▶ PROBLEM REQUIREMENTS: Each line of the records that includes "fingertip" should be found and copied.

*** Opening PROVIDED DATA ***

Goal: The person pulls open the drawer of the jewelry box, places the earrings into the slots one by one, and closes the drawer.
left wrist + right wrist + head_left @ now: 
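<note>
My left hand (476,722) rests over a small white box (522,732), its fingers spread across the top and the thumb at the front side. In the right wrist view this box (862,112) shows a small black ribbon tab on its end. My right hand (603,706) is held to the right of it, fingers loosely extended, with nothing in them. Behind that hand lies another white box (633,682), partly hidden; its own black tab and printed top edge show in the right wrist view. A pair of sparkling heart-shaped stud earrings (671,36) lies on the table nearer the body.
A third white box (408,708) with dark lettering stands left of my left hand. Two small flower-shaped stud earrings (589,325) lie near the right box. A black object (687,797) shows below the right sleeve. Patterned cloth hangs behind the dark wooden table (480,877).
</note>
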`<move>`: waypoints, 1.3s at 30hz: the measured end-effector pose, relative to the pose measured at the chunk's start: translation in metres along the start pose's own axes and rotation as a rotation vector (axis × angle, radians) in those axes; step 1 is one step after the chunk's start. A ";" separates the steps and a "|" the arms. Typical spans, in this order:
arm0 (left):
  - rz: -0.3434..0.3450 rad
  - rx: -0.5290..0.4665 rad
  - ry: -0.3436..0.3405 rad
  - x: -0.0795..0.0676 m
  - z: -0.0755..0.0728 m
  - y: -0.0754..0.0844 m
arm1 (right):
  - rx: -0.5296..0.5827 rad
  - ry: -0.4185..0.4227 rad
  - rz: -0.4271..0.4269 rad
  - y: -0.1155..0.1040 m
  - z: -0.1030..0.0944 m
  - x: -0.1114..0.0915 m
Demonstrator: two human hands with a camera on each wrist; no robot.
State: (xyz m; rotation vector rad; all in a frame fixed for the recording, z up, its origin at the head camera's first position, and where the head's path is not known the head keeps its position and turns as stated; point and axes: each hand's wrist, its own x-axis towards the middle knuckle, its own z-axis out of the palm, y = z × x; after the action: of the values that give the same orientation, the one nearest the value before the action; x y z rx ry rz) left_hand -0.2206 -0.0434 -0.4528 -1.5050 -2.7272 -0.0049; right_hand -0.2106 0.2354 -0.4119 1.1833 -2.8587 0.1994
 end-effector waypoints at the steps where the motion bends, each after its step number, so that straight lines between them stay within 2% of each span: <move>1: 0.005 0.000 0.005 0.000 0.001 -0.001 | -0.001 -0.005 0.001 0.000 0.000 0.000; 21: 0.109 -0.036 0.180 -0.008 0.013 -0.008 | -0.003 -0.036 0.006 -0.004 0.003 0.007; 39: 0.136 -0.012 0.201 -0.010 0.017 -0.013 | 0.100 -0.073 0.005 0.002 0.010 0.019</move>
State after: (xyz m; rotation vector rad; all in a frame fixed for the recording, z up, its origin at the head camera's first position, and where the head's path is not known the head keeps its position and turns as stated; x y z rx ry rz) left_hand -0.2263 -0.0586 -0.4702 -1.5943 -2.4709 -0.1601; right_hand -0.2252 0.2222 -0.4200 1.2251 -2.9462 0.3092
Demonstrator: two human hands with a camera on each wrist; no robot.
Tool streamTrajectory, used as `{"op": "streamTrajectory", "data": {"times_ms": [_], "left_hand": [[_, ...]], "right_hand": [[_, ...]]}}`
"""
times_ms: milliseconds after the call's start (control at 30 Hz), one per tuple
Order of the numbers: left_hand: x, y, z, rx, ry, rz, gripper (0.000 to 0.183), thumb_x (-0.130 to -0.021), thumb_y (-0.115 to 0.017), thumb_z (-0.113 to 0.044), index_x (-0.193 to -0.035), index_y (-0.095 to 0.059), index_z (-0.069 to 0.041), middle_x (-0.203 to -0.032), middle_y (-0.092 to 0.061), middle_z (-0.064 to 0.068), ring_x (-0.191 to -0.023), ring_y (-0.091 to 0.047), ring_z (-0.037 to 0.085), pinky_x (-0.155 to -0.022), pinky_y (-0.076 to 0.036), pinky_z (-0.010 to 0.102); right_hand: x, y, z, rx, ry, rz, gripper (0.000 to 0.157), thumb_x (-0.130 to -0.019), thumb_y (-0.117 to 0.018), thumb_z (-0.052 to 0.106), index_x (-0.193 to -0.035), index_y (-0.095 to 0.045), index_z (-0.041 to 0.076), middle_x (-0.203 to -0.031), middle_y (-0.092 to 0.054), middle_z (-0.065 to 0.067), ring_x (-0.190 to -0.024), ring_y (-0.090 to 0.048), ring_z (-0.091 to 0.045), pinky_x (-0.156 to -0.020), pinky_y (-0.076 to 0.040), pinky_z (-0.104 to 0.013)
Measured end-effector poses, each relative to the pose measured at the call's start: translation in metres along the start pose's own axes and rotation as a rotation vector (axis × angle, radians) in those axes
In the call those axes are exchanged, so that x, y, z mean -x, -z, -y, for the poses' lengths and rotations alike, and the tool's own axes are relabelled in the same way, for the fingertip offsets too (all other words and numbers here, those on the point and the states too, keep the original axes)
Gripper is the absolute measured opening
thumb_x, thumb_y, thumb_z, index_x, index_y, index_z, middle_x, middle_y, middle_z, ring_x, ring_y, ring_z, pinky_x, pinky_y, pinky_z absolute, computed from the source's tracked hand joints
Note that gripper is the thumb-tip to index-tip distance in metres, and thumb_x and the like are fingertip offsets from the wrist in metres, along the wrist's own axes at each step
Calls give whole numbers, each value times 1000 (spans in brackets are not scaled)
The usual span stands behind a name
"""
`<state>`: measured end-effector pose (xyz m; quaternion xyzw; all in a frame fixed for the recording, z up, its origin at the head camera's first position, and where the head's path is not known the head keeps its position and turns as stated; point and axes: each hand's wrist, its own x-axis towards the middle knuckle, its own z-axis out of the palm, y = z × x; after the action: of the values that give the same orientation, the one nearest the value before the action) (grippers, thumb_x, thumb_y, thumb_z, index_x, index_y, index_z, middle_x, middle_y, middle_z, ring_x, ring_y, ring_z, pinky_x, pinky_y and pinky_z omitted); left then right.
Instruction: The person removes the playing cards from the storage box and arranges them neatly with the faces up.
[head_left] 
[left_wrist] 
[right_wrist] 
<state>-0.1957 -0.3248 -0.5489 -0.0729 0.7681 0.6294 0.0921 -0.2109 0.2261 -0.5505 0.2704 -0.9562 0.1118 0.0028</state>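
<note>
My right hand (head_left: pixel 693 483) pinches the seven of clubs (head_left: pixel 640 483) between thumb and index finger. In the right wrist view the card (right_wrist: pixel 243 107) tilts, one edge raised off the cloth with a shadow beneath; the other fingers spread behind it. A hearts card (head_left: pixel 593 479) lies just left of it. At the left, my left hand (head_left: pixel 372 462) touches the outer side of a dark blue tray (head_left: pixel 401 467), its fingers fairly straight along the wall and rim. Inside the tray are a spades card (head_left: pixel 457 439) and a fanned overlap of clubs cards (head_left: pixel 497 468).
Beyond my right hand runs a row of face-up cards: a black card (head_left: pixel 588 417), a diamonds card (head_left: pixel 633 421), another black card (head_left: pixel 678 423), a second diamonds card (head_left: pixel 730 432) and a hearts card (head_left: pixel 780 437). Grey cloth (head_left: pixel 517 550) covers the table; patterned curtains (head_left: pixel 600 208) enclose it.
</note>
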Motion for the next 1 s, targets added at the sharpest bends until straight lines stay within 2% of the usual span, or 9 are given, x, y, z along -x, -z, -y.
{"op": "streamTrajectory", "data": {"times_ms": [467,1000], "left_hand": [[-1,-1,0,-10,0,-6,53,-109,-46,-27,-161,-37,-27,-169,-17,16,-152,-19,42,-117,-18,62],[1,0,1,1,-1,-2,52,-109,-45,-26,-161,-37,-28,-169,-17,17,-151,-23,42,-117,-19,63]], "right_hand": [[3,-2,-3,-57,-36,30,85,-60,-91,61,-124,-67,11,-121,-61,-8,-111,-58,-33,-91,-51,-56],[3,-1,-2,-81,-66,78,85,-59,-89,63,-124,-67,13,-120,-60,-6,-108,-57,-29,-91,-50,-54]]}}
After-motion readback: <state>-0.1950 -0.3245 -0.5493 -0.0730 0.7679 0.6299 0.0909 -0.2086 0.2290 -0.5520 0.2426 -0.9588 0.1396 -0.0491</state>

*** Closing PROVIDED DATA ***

▶ EXERCISE RESULT:
In the call those axes are exchanged, so that x, y, z mean -x, -z, -y, for the poses' lengths and rotations alike, and the tool's own axes are relabelled in the same way, for the fingertip offsets too (all other words and numbers here, those on the point and the states too, keep the original axes)
Note that gripper is the thumb-tip to index-tip distance in metres, and thumb_x and the like are fingertip offsets from the wrist in metres, along the wrist's own axes at each step

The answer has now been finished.